Bug 1847976

Summary: galera service has a hardcoded start timeout
Product: Red Hat OpenStack Reporter: Damien Ciabrini <dciabrin>
Component: puppet-tripleoAssignee: Damien Ciabrini <dciabrin>
Status: CLOSED ERRATA QA Contact: David Rosenfeld <drosenfe>
Severity: medium Docs Contact:
Priority: medium    
Version: 16.2 (Train)CC: dabarzil, jjoyce, jschluet, ljozsa, lmiccini, mbultel, michele, slinaber, tvignaud
Target Milestone: betaKeywords: Triaged
Target Release: 16.2 (Train on RHEL 8.4)   
Hardware: x86_64   
OS: Linux   
Whiteboard:
Fixed In Version: puppet-tripleo-11.5.0-1.20200914161840.f716ef5.el8ost Doc Type: If docs needed, set a value
Doc Text:
Story Points: ---
Clone Of: Environment:
Last Closed: 2021-09-15 07:08:44 UTC Type: Bug
Regression: --- Mount Type: ---
Documentation: --- CRM:
Verified Versions: Category: ---
oVirt Team: --- RHEL 7.3 requirements from Atomic Host:
Cloudforms Team: --- Target Upstream Version:
Embargoed:

Description Damien Ciabrini 2020-06-17 13:29:37 UTC
Description of problem:
In a HA control plane, the galera service is allowed at most 300 seconds to start on a node and to joins an existing galera cluster.

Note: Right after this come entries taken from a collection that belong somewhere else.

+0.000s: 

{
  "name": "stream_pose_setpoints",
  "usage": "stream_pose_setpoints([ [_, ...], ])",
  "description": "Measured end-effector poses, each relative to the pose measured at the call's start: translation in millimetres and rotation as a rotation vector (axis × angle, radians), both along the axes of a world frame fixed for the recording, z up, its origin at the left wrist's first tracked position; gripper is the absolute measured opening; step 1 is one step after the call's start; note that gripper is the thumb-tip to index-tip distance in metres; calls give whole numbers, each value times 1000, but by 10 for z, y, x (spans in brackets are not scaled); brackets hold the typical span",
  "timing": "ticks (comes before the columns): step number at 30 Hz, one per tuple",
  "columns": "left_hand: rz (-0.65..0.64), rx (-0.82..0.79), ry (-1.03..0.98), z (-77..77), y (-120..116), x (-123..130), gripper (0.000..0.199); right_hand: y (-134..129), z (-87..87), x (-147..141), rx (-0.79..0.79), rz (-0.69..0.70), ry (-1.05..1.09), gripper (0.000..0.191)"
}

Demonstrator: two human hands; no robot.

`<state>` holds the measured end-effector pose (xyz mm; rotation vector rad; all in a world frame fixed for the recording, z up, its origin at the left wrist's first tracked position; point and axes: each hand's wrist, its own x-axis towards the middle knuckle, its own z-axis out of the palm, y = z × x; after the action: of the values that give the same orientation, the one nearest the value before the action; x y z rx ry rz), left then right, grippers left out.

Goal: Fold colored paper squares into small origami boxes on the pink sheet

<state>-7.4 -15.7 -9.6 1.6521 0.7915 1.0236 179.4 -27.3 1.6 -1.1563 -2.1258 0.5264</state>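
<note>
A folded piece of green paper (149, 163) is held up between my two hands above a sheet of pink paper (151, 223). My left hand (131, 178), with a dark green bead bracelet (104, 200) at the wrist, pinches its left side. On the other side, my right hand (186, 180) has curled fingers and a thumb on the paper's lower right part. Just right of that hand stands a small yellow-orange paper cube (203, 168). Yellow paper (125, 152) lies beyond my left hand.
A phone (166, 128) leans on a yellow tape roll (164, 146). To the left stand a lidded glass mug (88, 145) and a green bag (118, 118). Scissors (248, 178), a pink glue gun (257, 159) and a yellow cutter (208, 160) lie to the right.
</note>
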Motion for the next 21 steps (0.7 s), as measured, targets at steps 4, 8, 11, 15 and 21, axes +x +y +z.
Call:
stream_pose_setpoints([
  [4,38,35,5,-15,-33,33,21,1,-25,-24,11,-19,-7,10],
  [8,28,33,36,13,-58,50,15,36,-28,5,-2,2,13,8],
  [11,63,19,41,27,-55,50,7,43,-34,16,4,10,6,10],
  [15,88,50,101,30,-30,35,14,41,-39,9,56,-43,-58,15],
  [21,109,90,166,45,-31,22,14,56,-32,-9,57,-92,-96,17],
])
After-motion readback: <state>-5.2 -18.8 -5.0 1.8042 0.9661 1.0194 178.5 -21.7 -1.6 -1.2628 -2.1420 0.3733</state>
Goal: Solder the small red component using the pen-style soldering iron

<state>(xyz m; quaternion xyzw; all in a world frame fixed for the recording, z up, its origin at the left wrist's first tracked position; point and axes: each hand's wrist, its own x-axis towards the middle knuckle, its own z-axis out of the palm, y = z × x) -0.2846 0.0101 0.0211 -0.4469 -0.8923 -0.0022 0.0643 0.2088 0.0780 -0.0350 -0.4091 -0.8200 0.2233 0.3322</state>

While in the vast majority of cases this is largely sufficient due to how much data an OpenStack cloud stores in the galera cluster, sometimes it's desirable to have a longer timeout.

For instance, on very large clouds, or on slow machines, it may happen that a full DB synchronization transfer gigabytes of data across the network, and sometimes it takes more than the allowed 300s to finish.

We'd need a way to configure that timeout in Director.

Version-Release number of selected component (if applicable):
puppet-tripleo-11.4.1-0.20200402130302.b4678ba.el8ost.noarch

How reproducible:
always

Steps to Reproduce:
1. deploy an HA overcloud
2. observe the promote timeout of the galera resource with "pcs resource show galera-bundle"


Actual results:
Pacemaker will fail to see the galera resource as started if it takes more than 300s to start.

Expected results:
A means of overriding the promote timeout would help overcoming failures due to long running promotion.

Additional info:

Comment 4 dabarzil 2021-04-04 08:40:12 UTC
Hi Damian,
How can I force a promotion to be over 300s? or override of the promote timeout?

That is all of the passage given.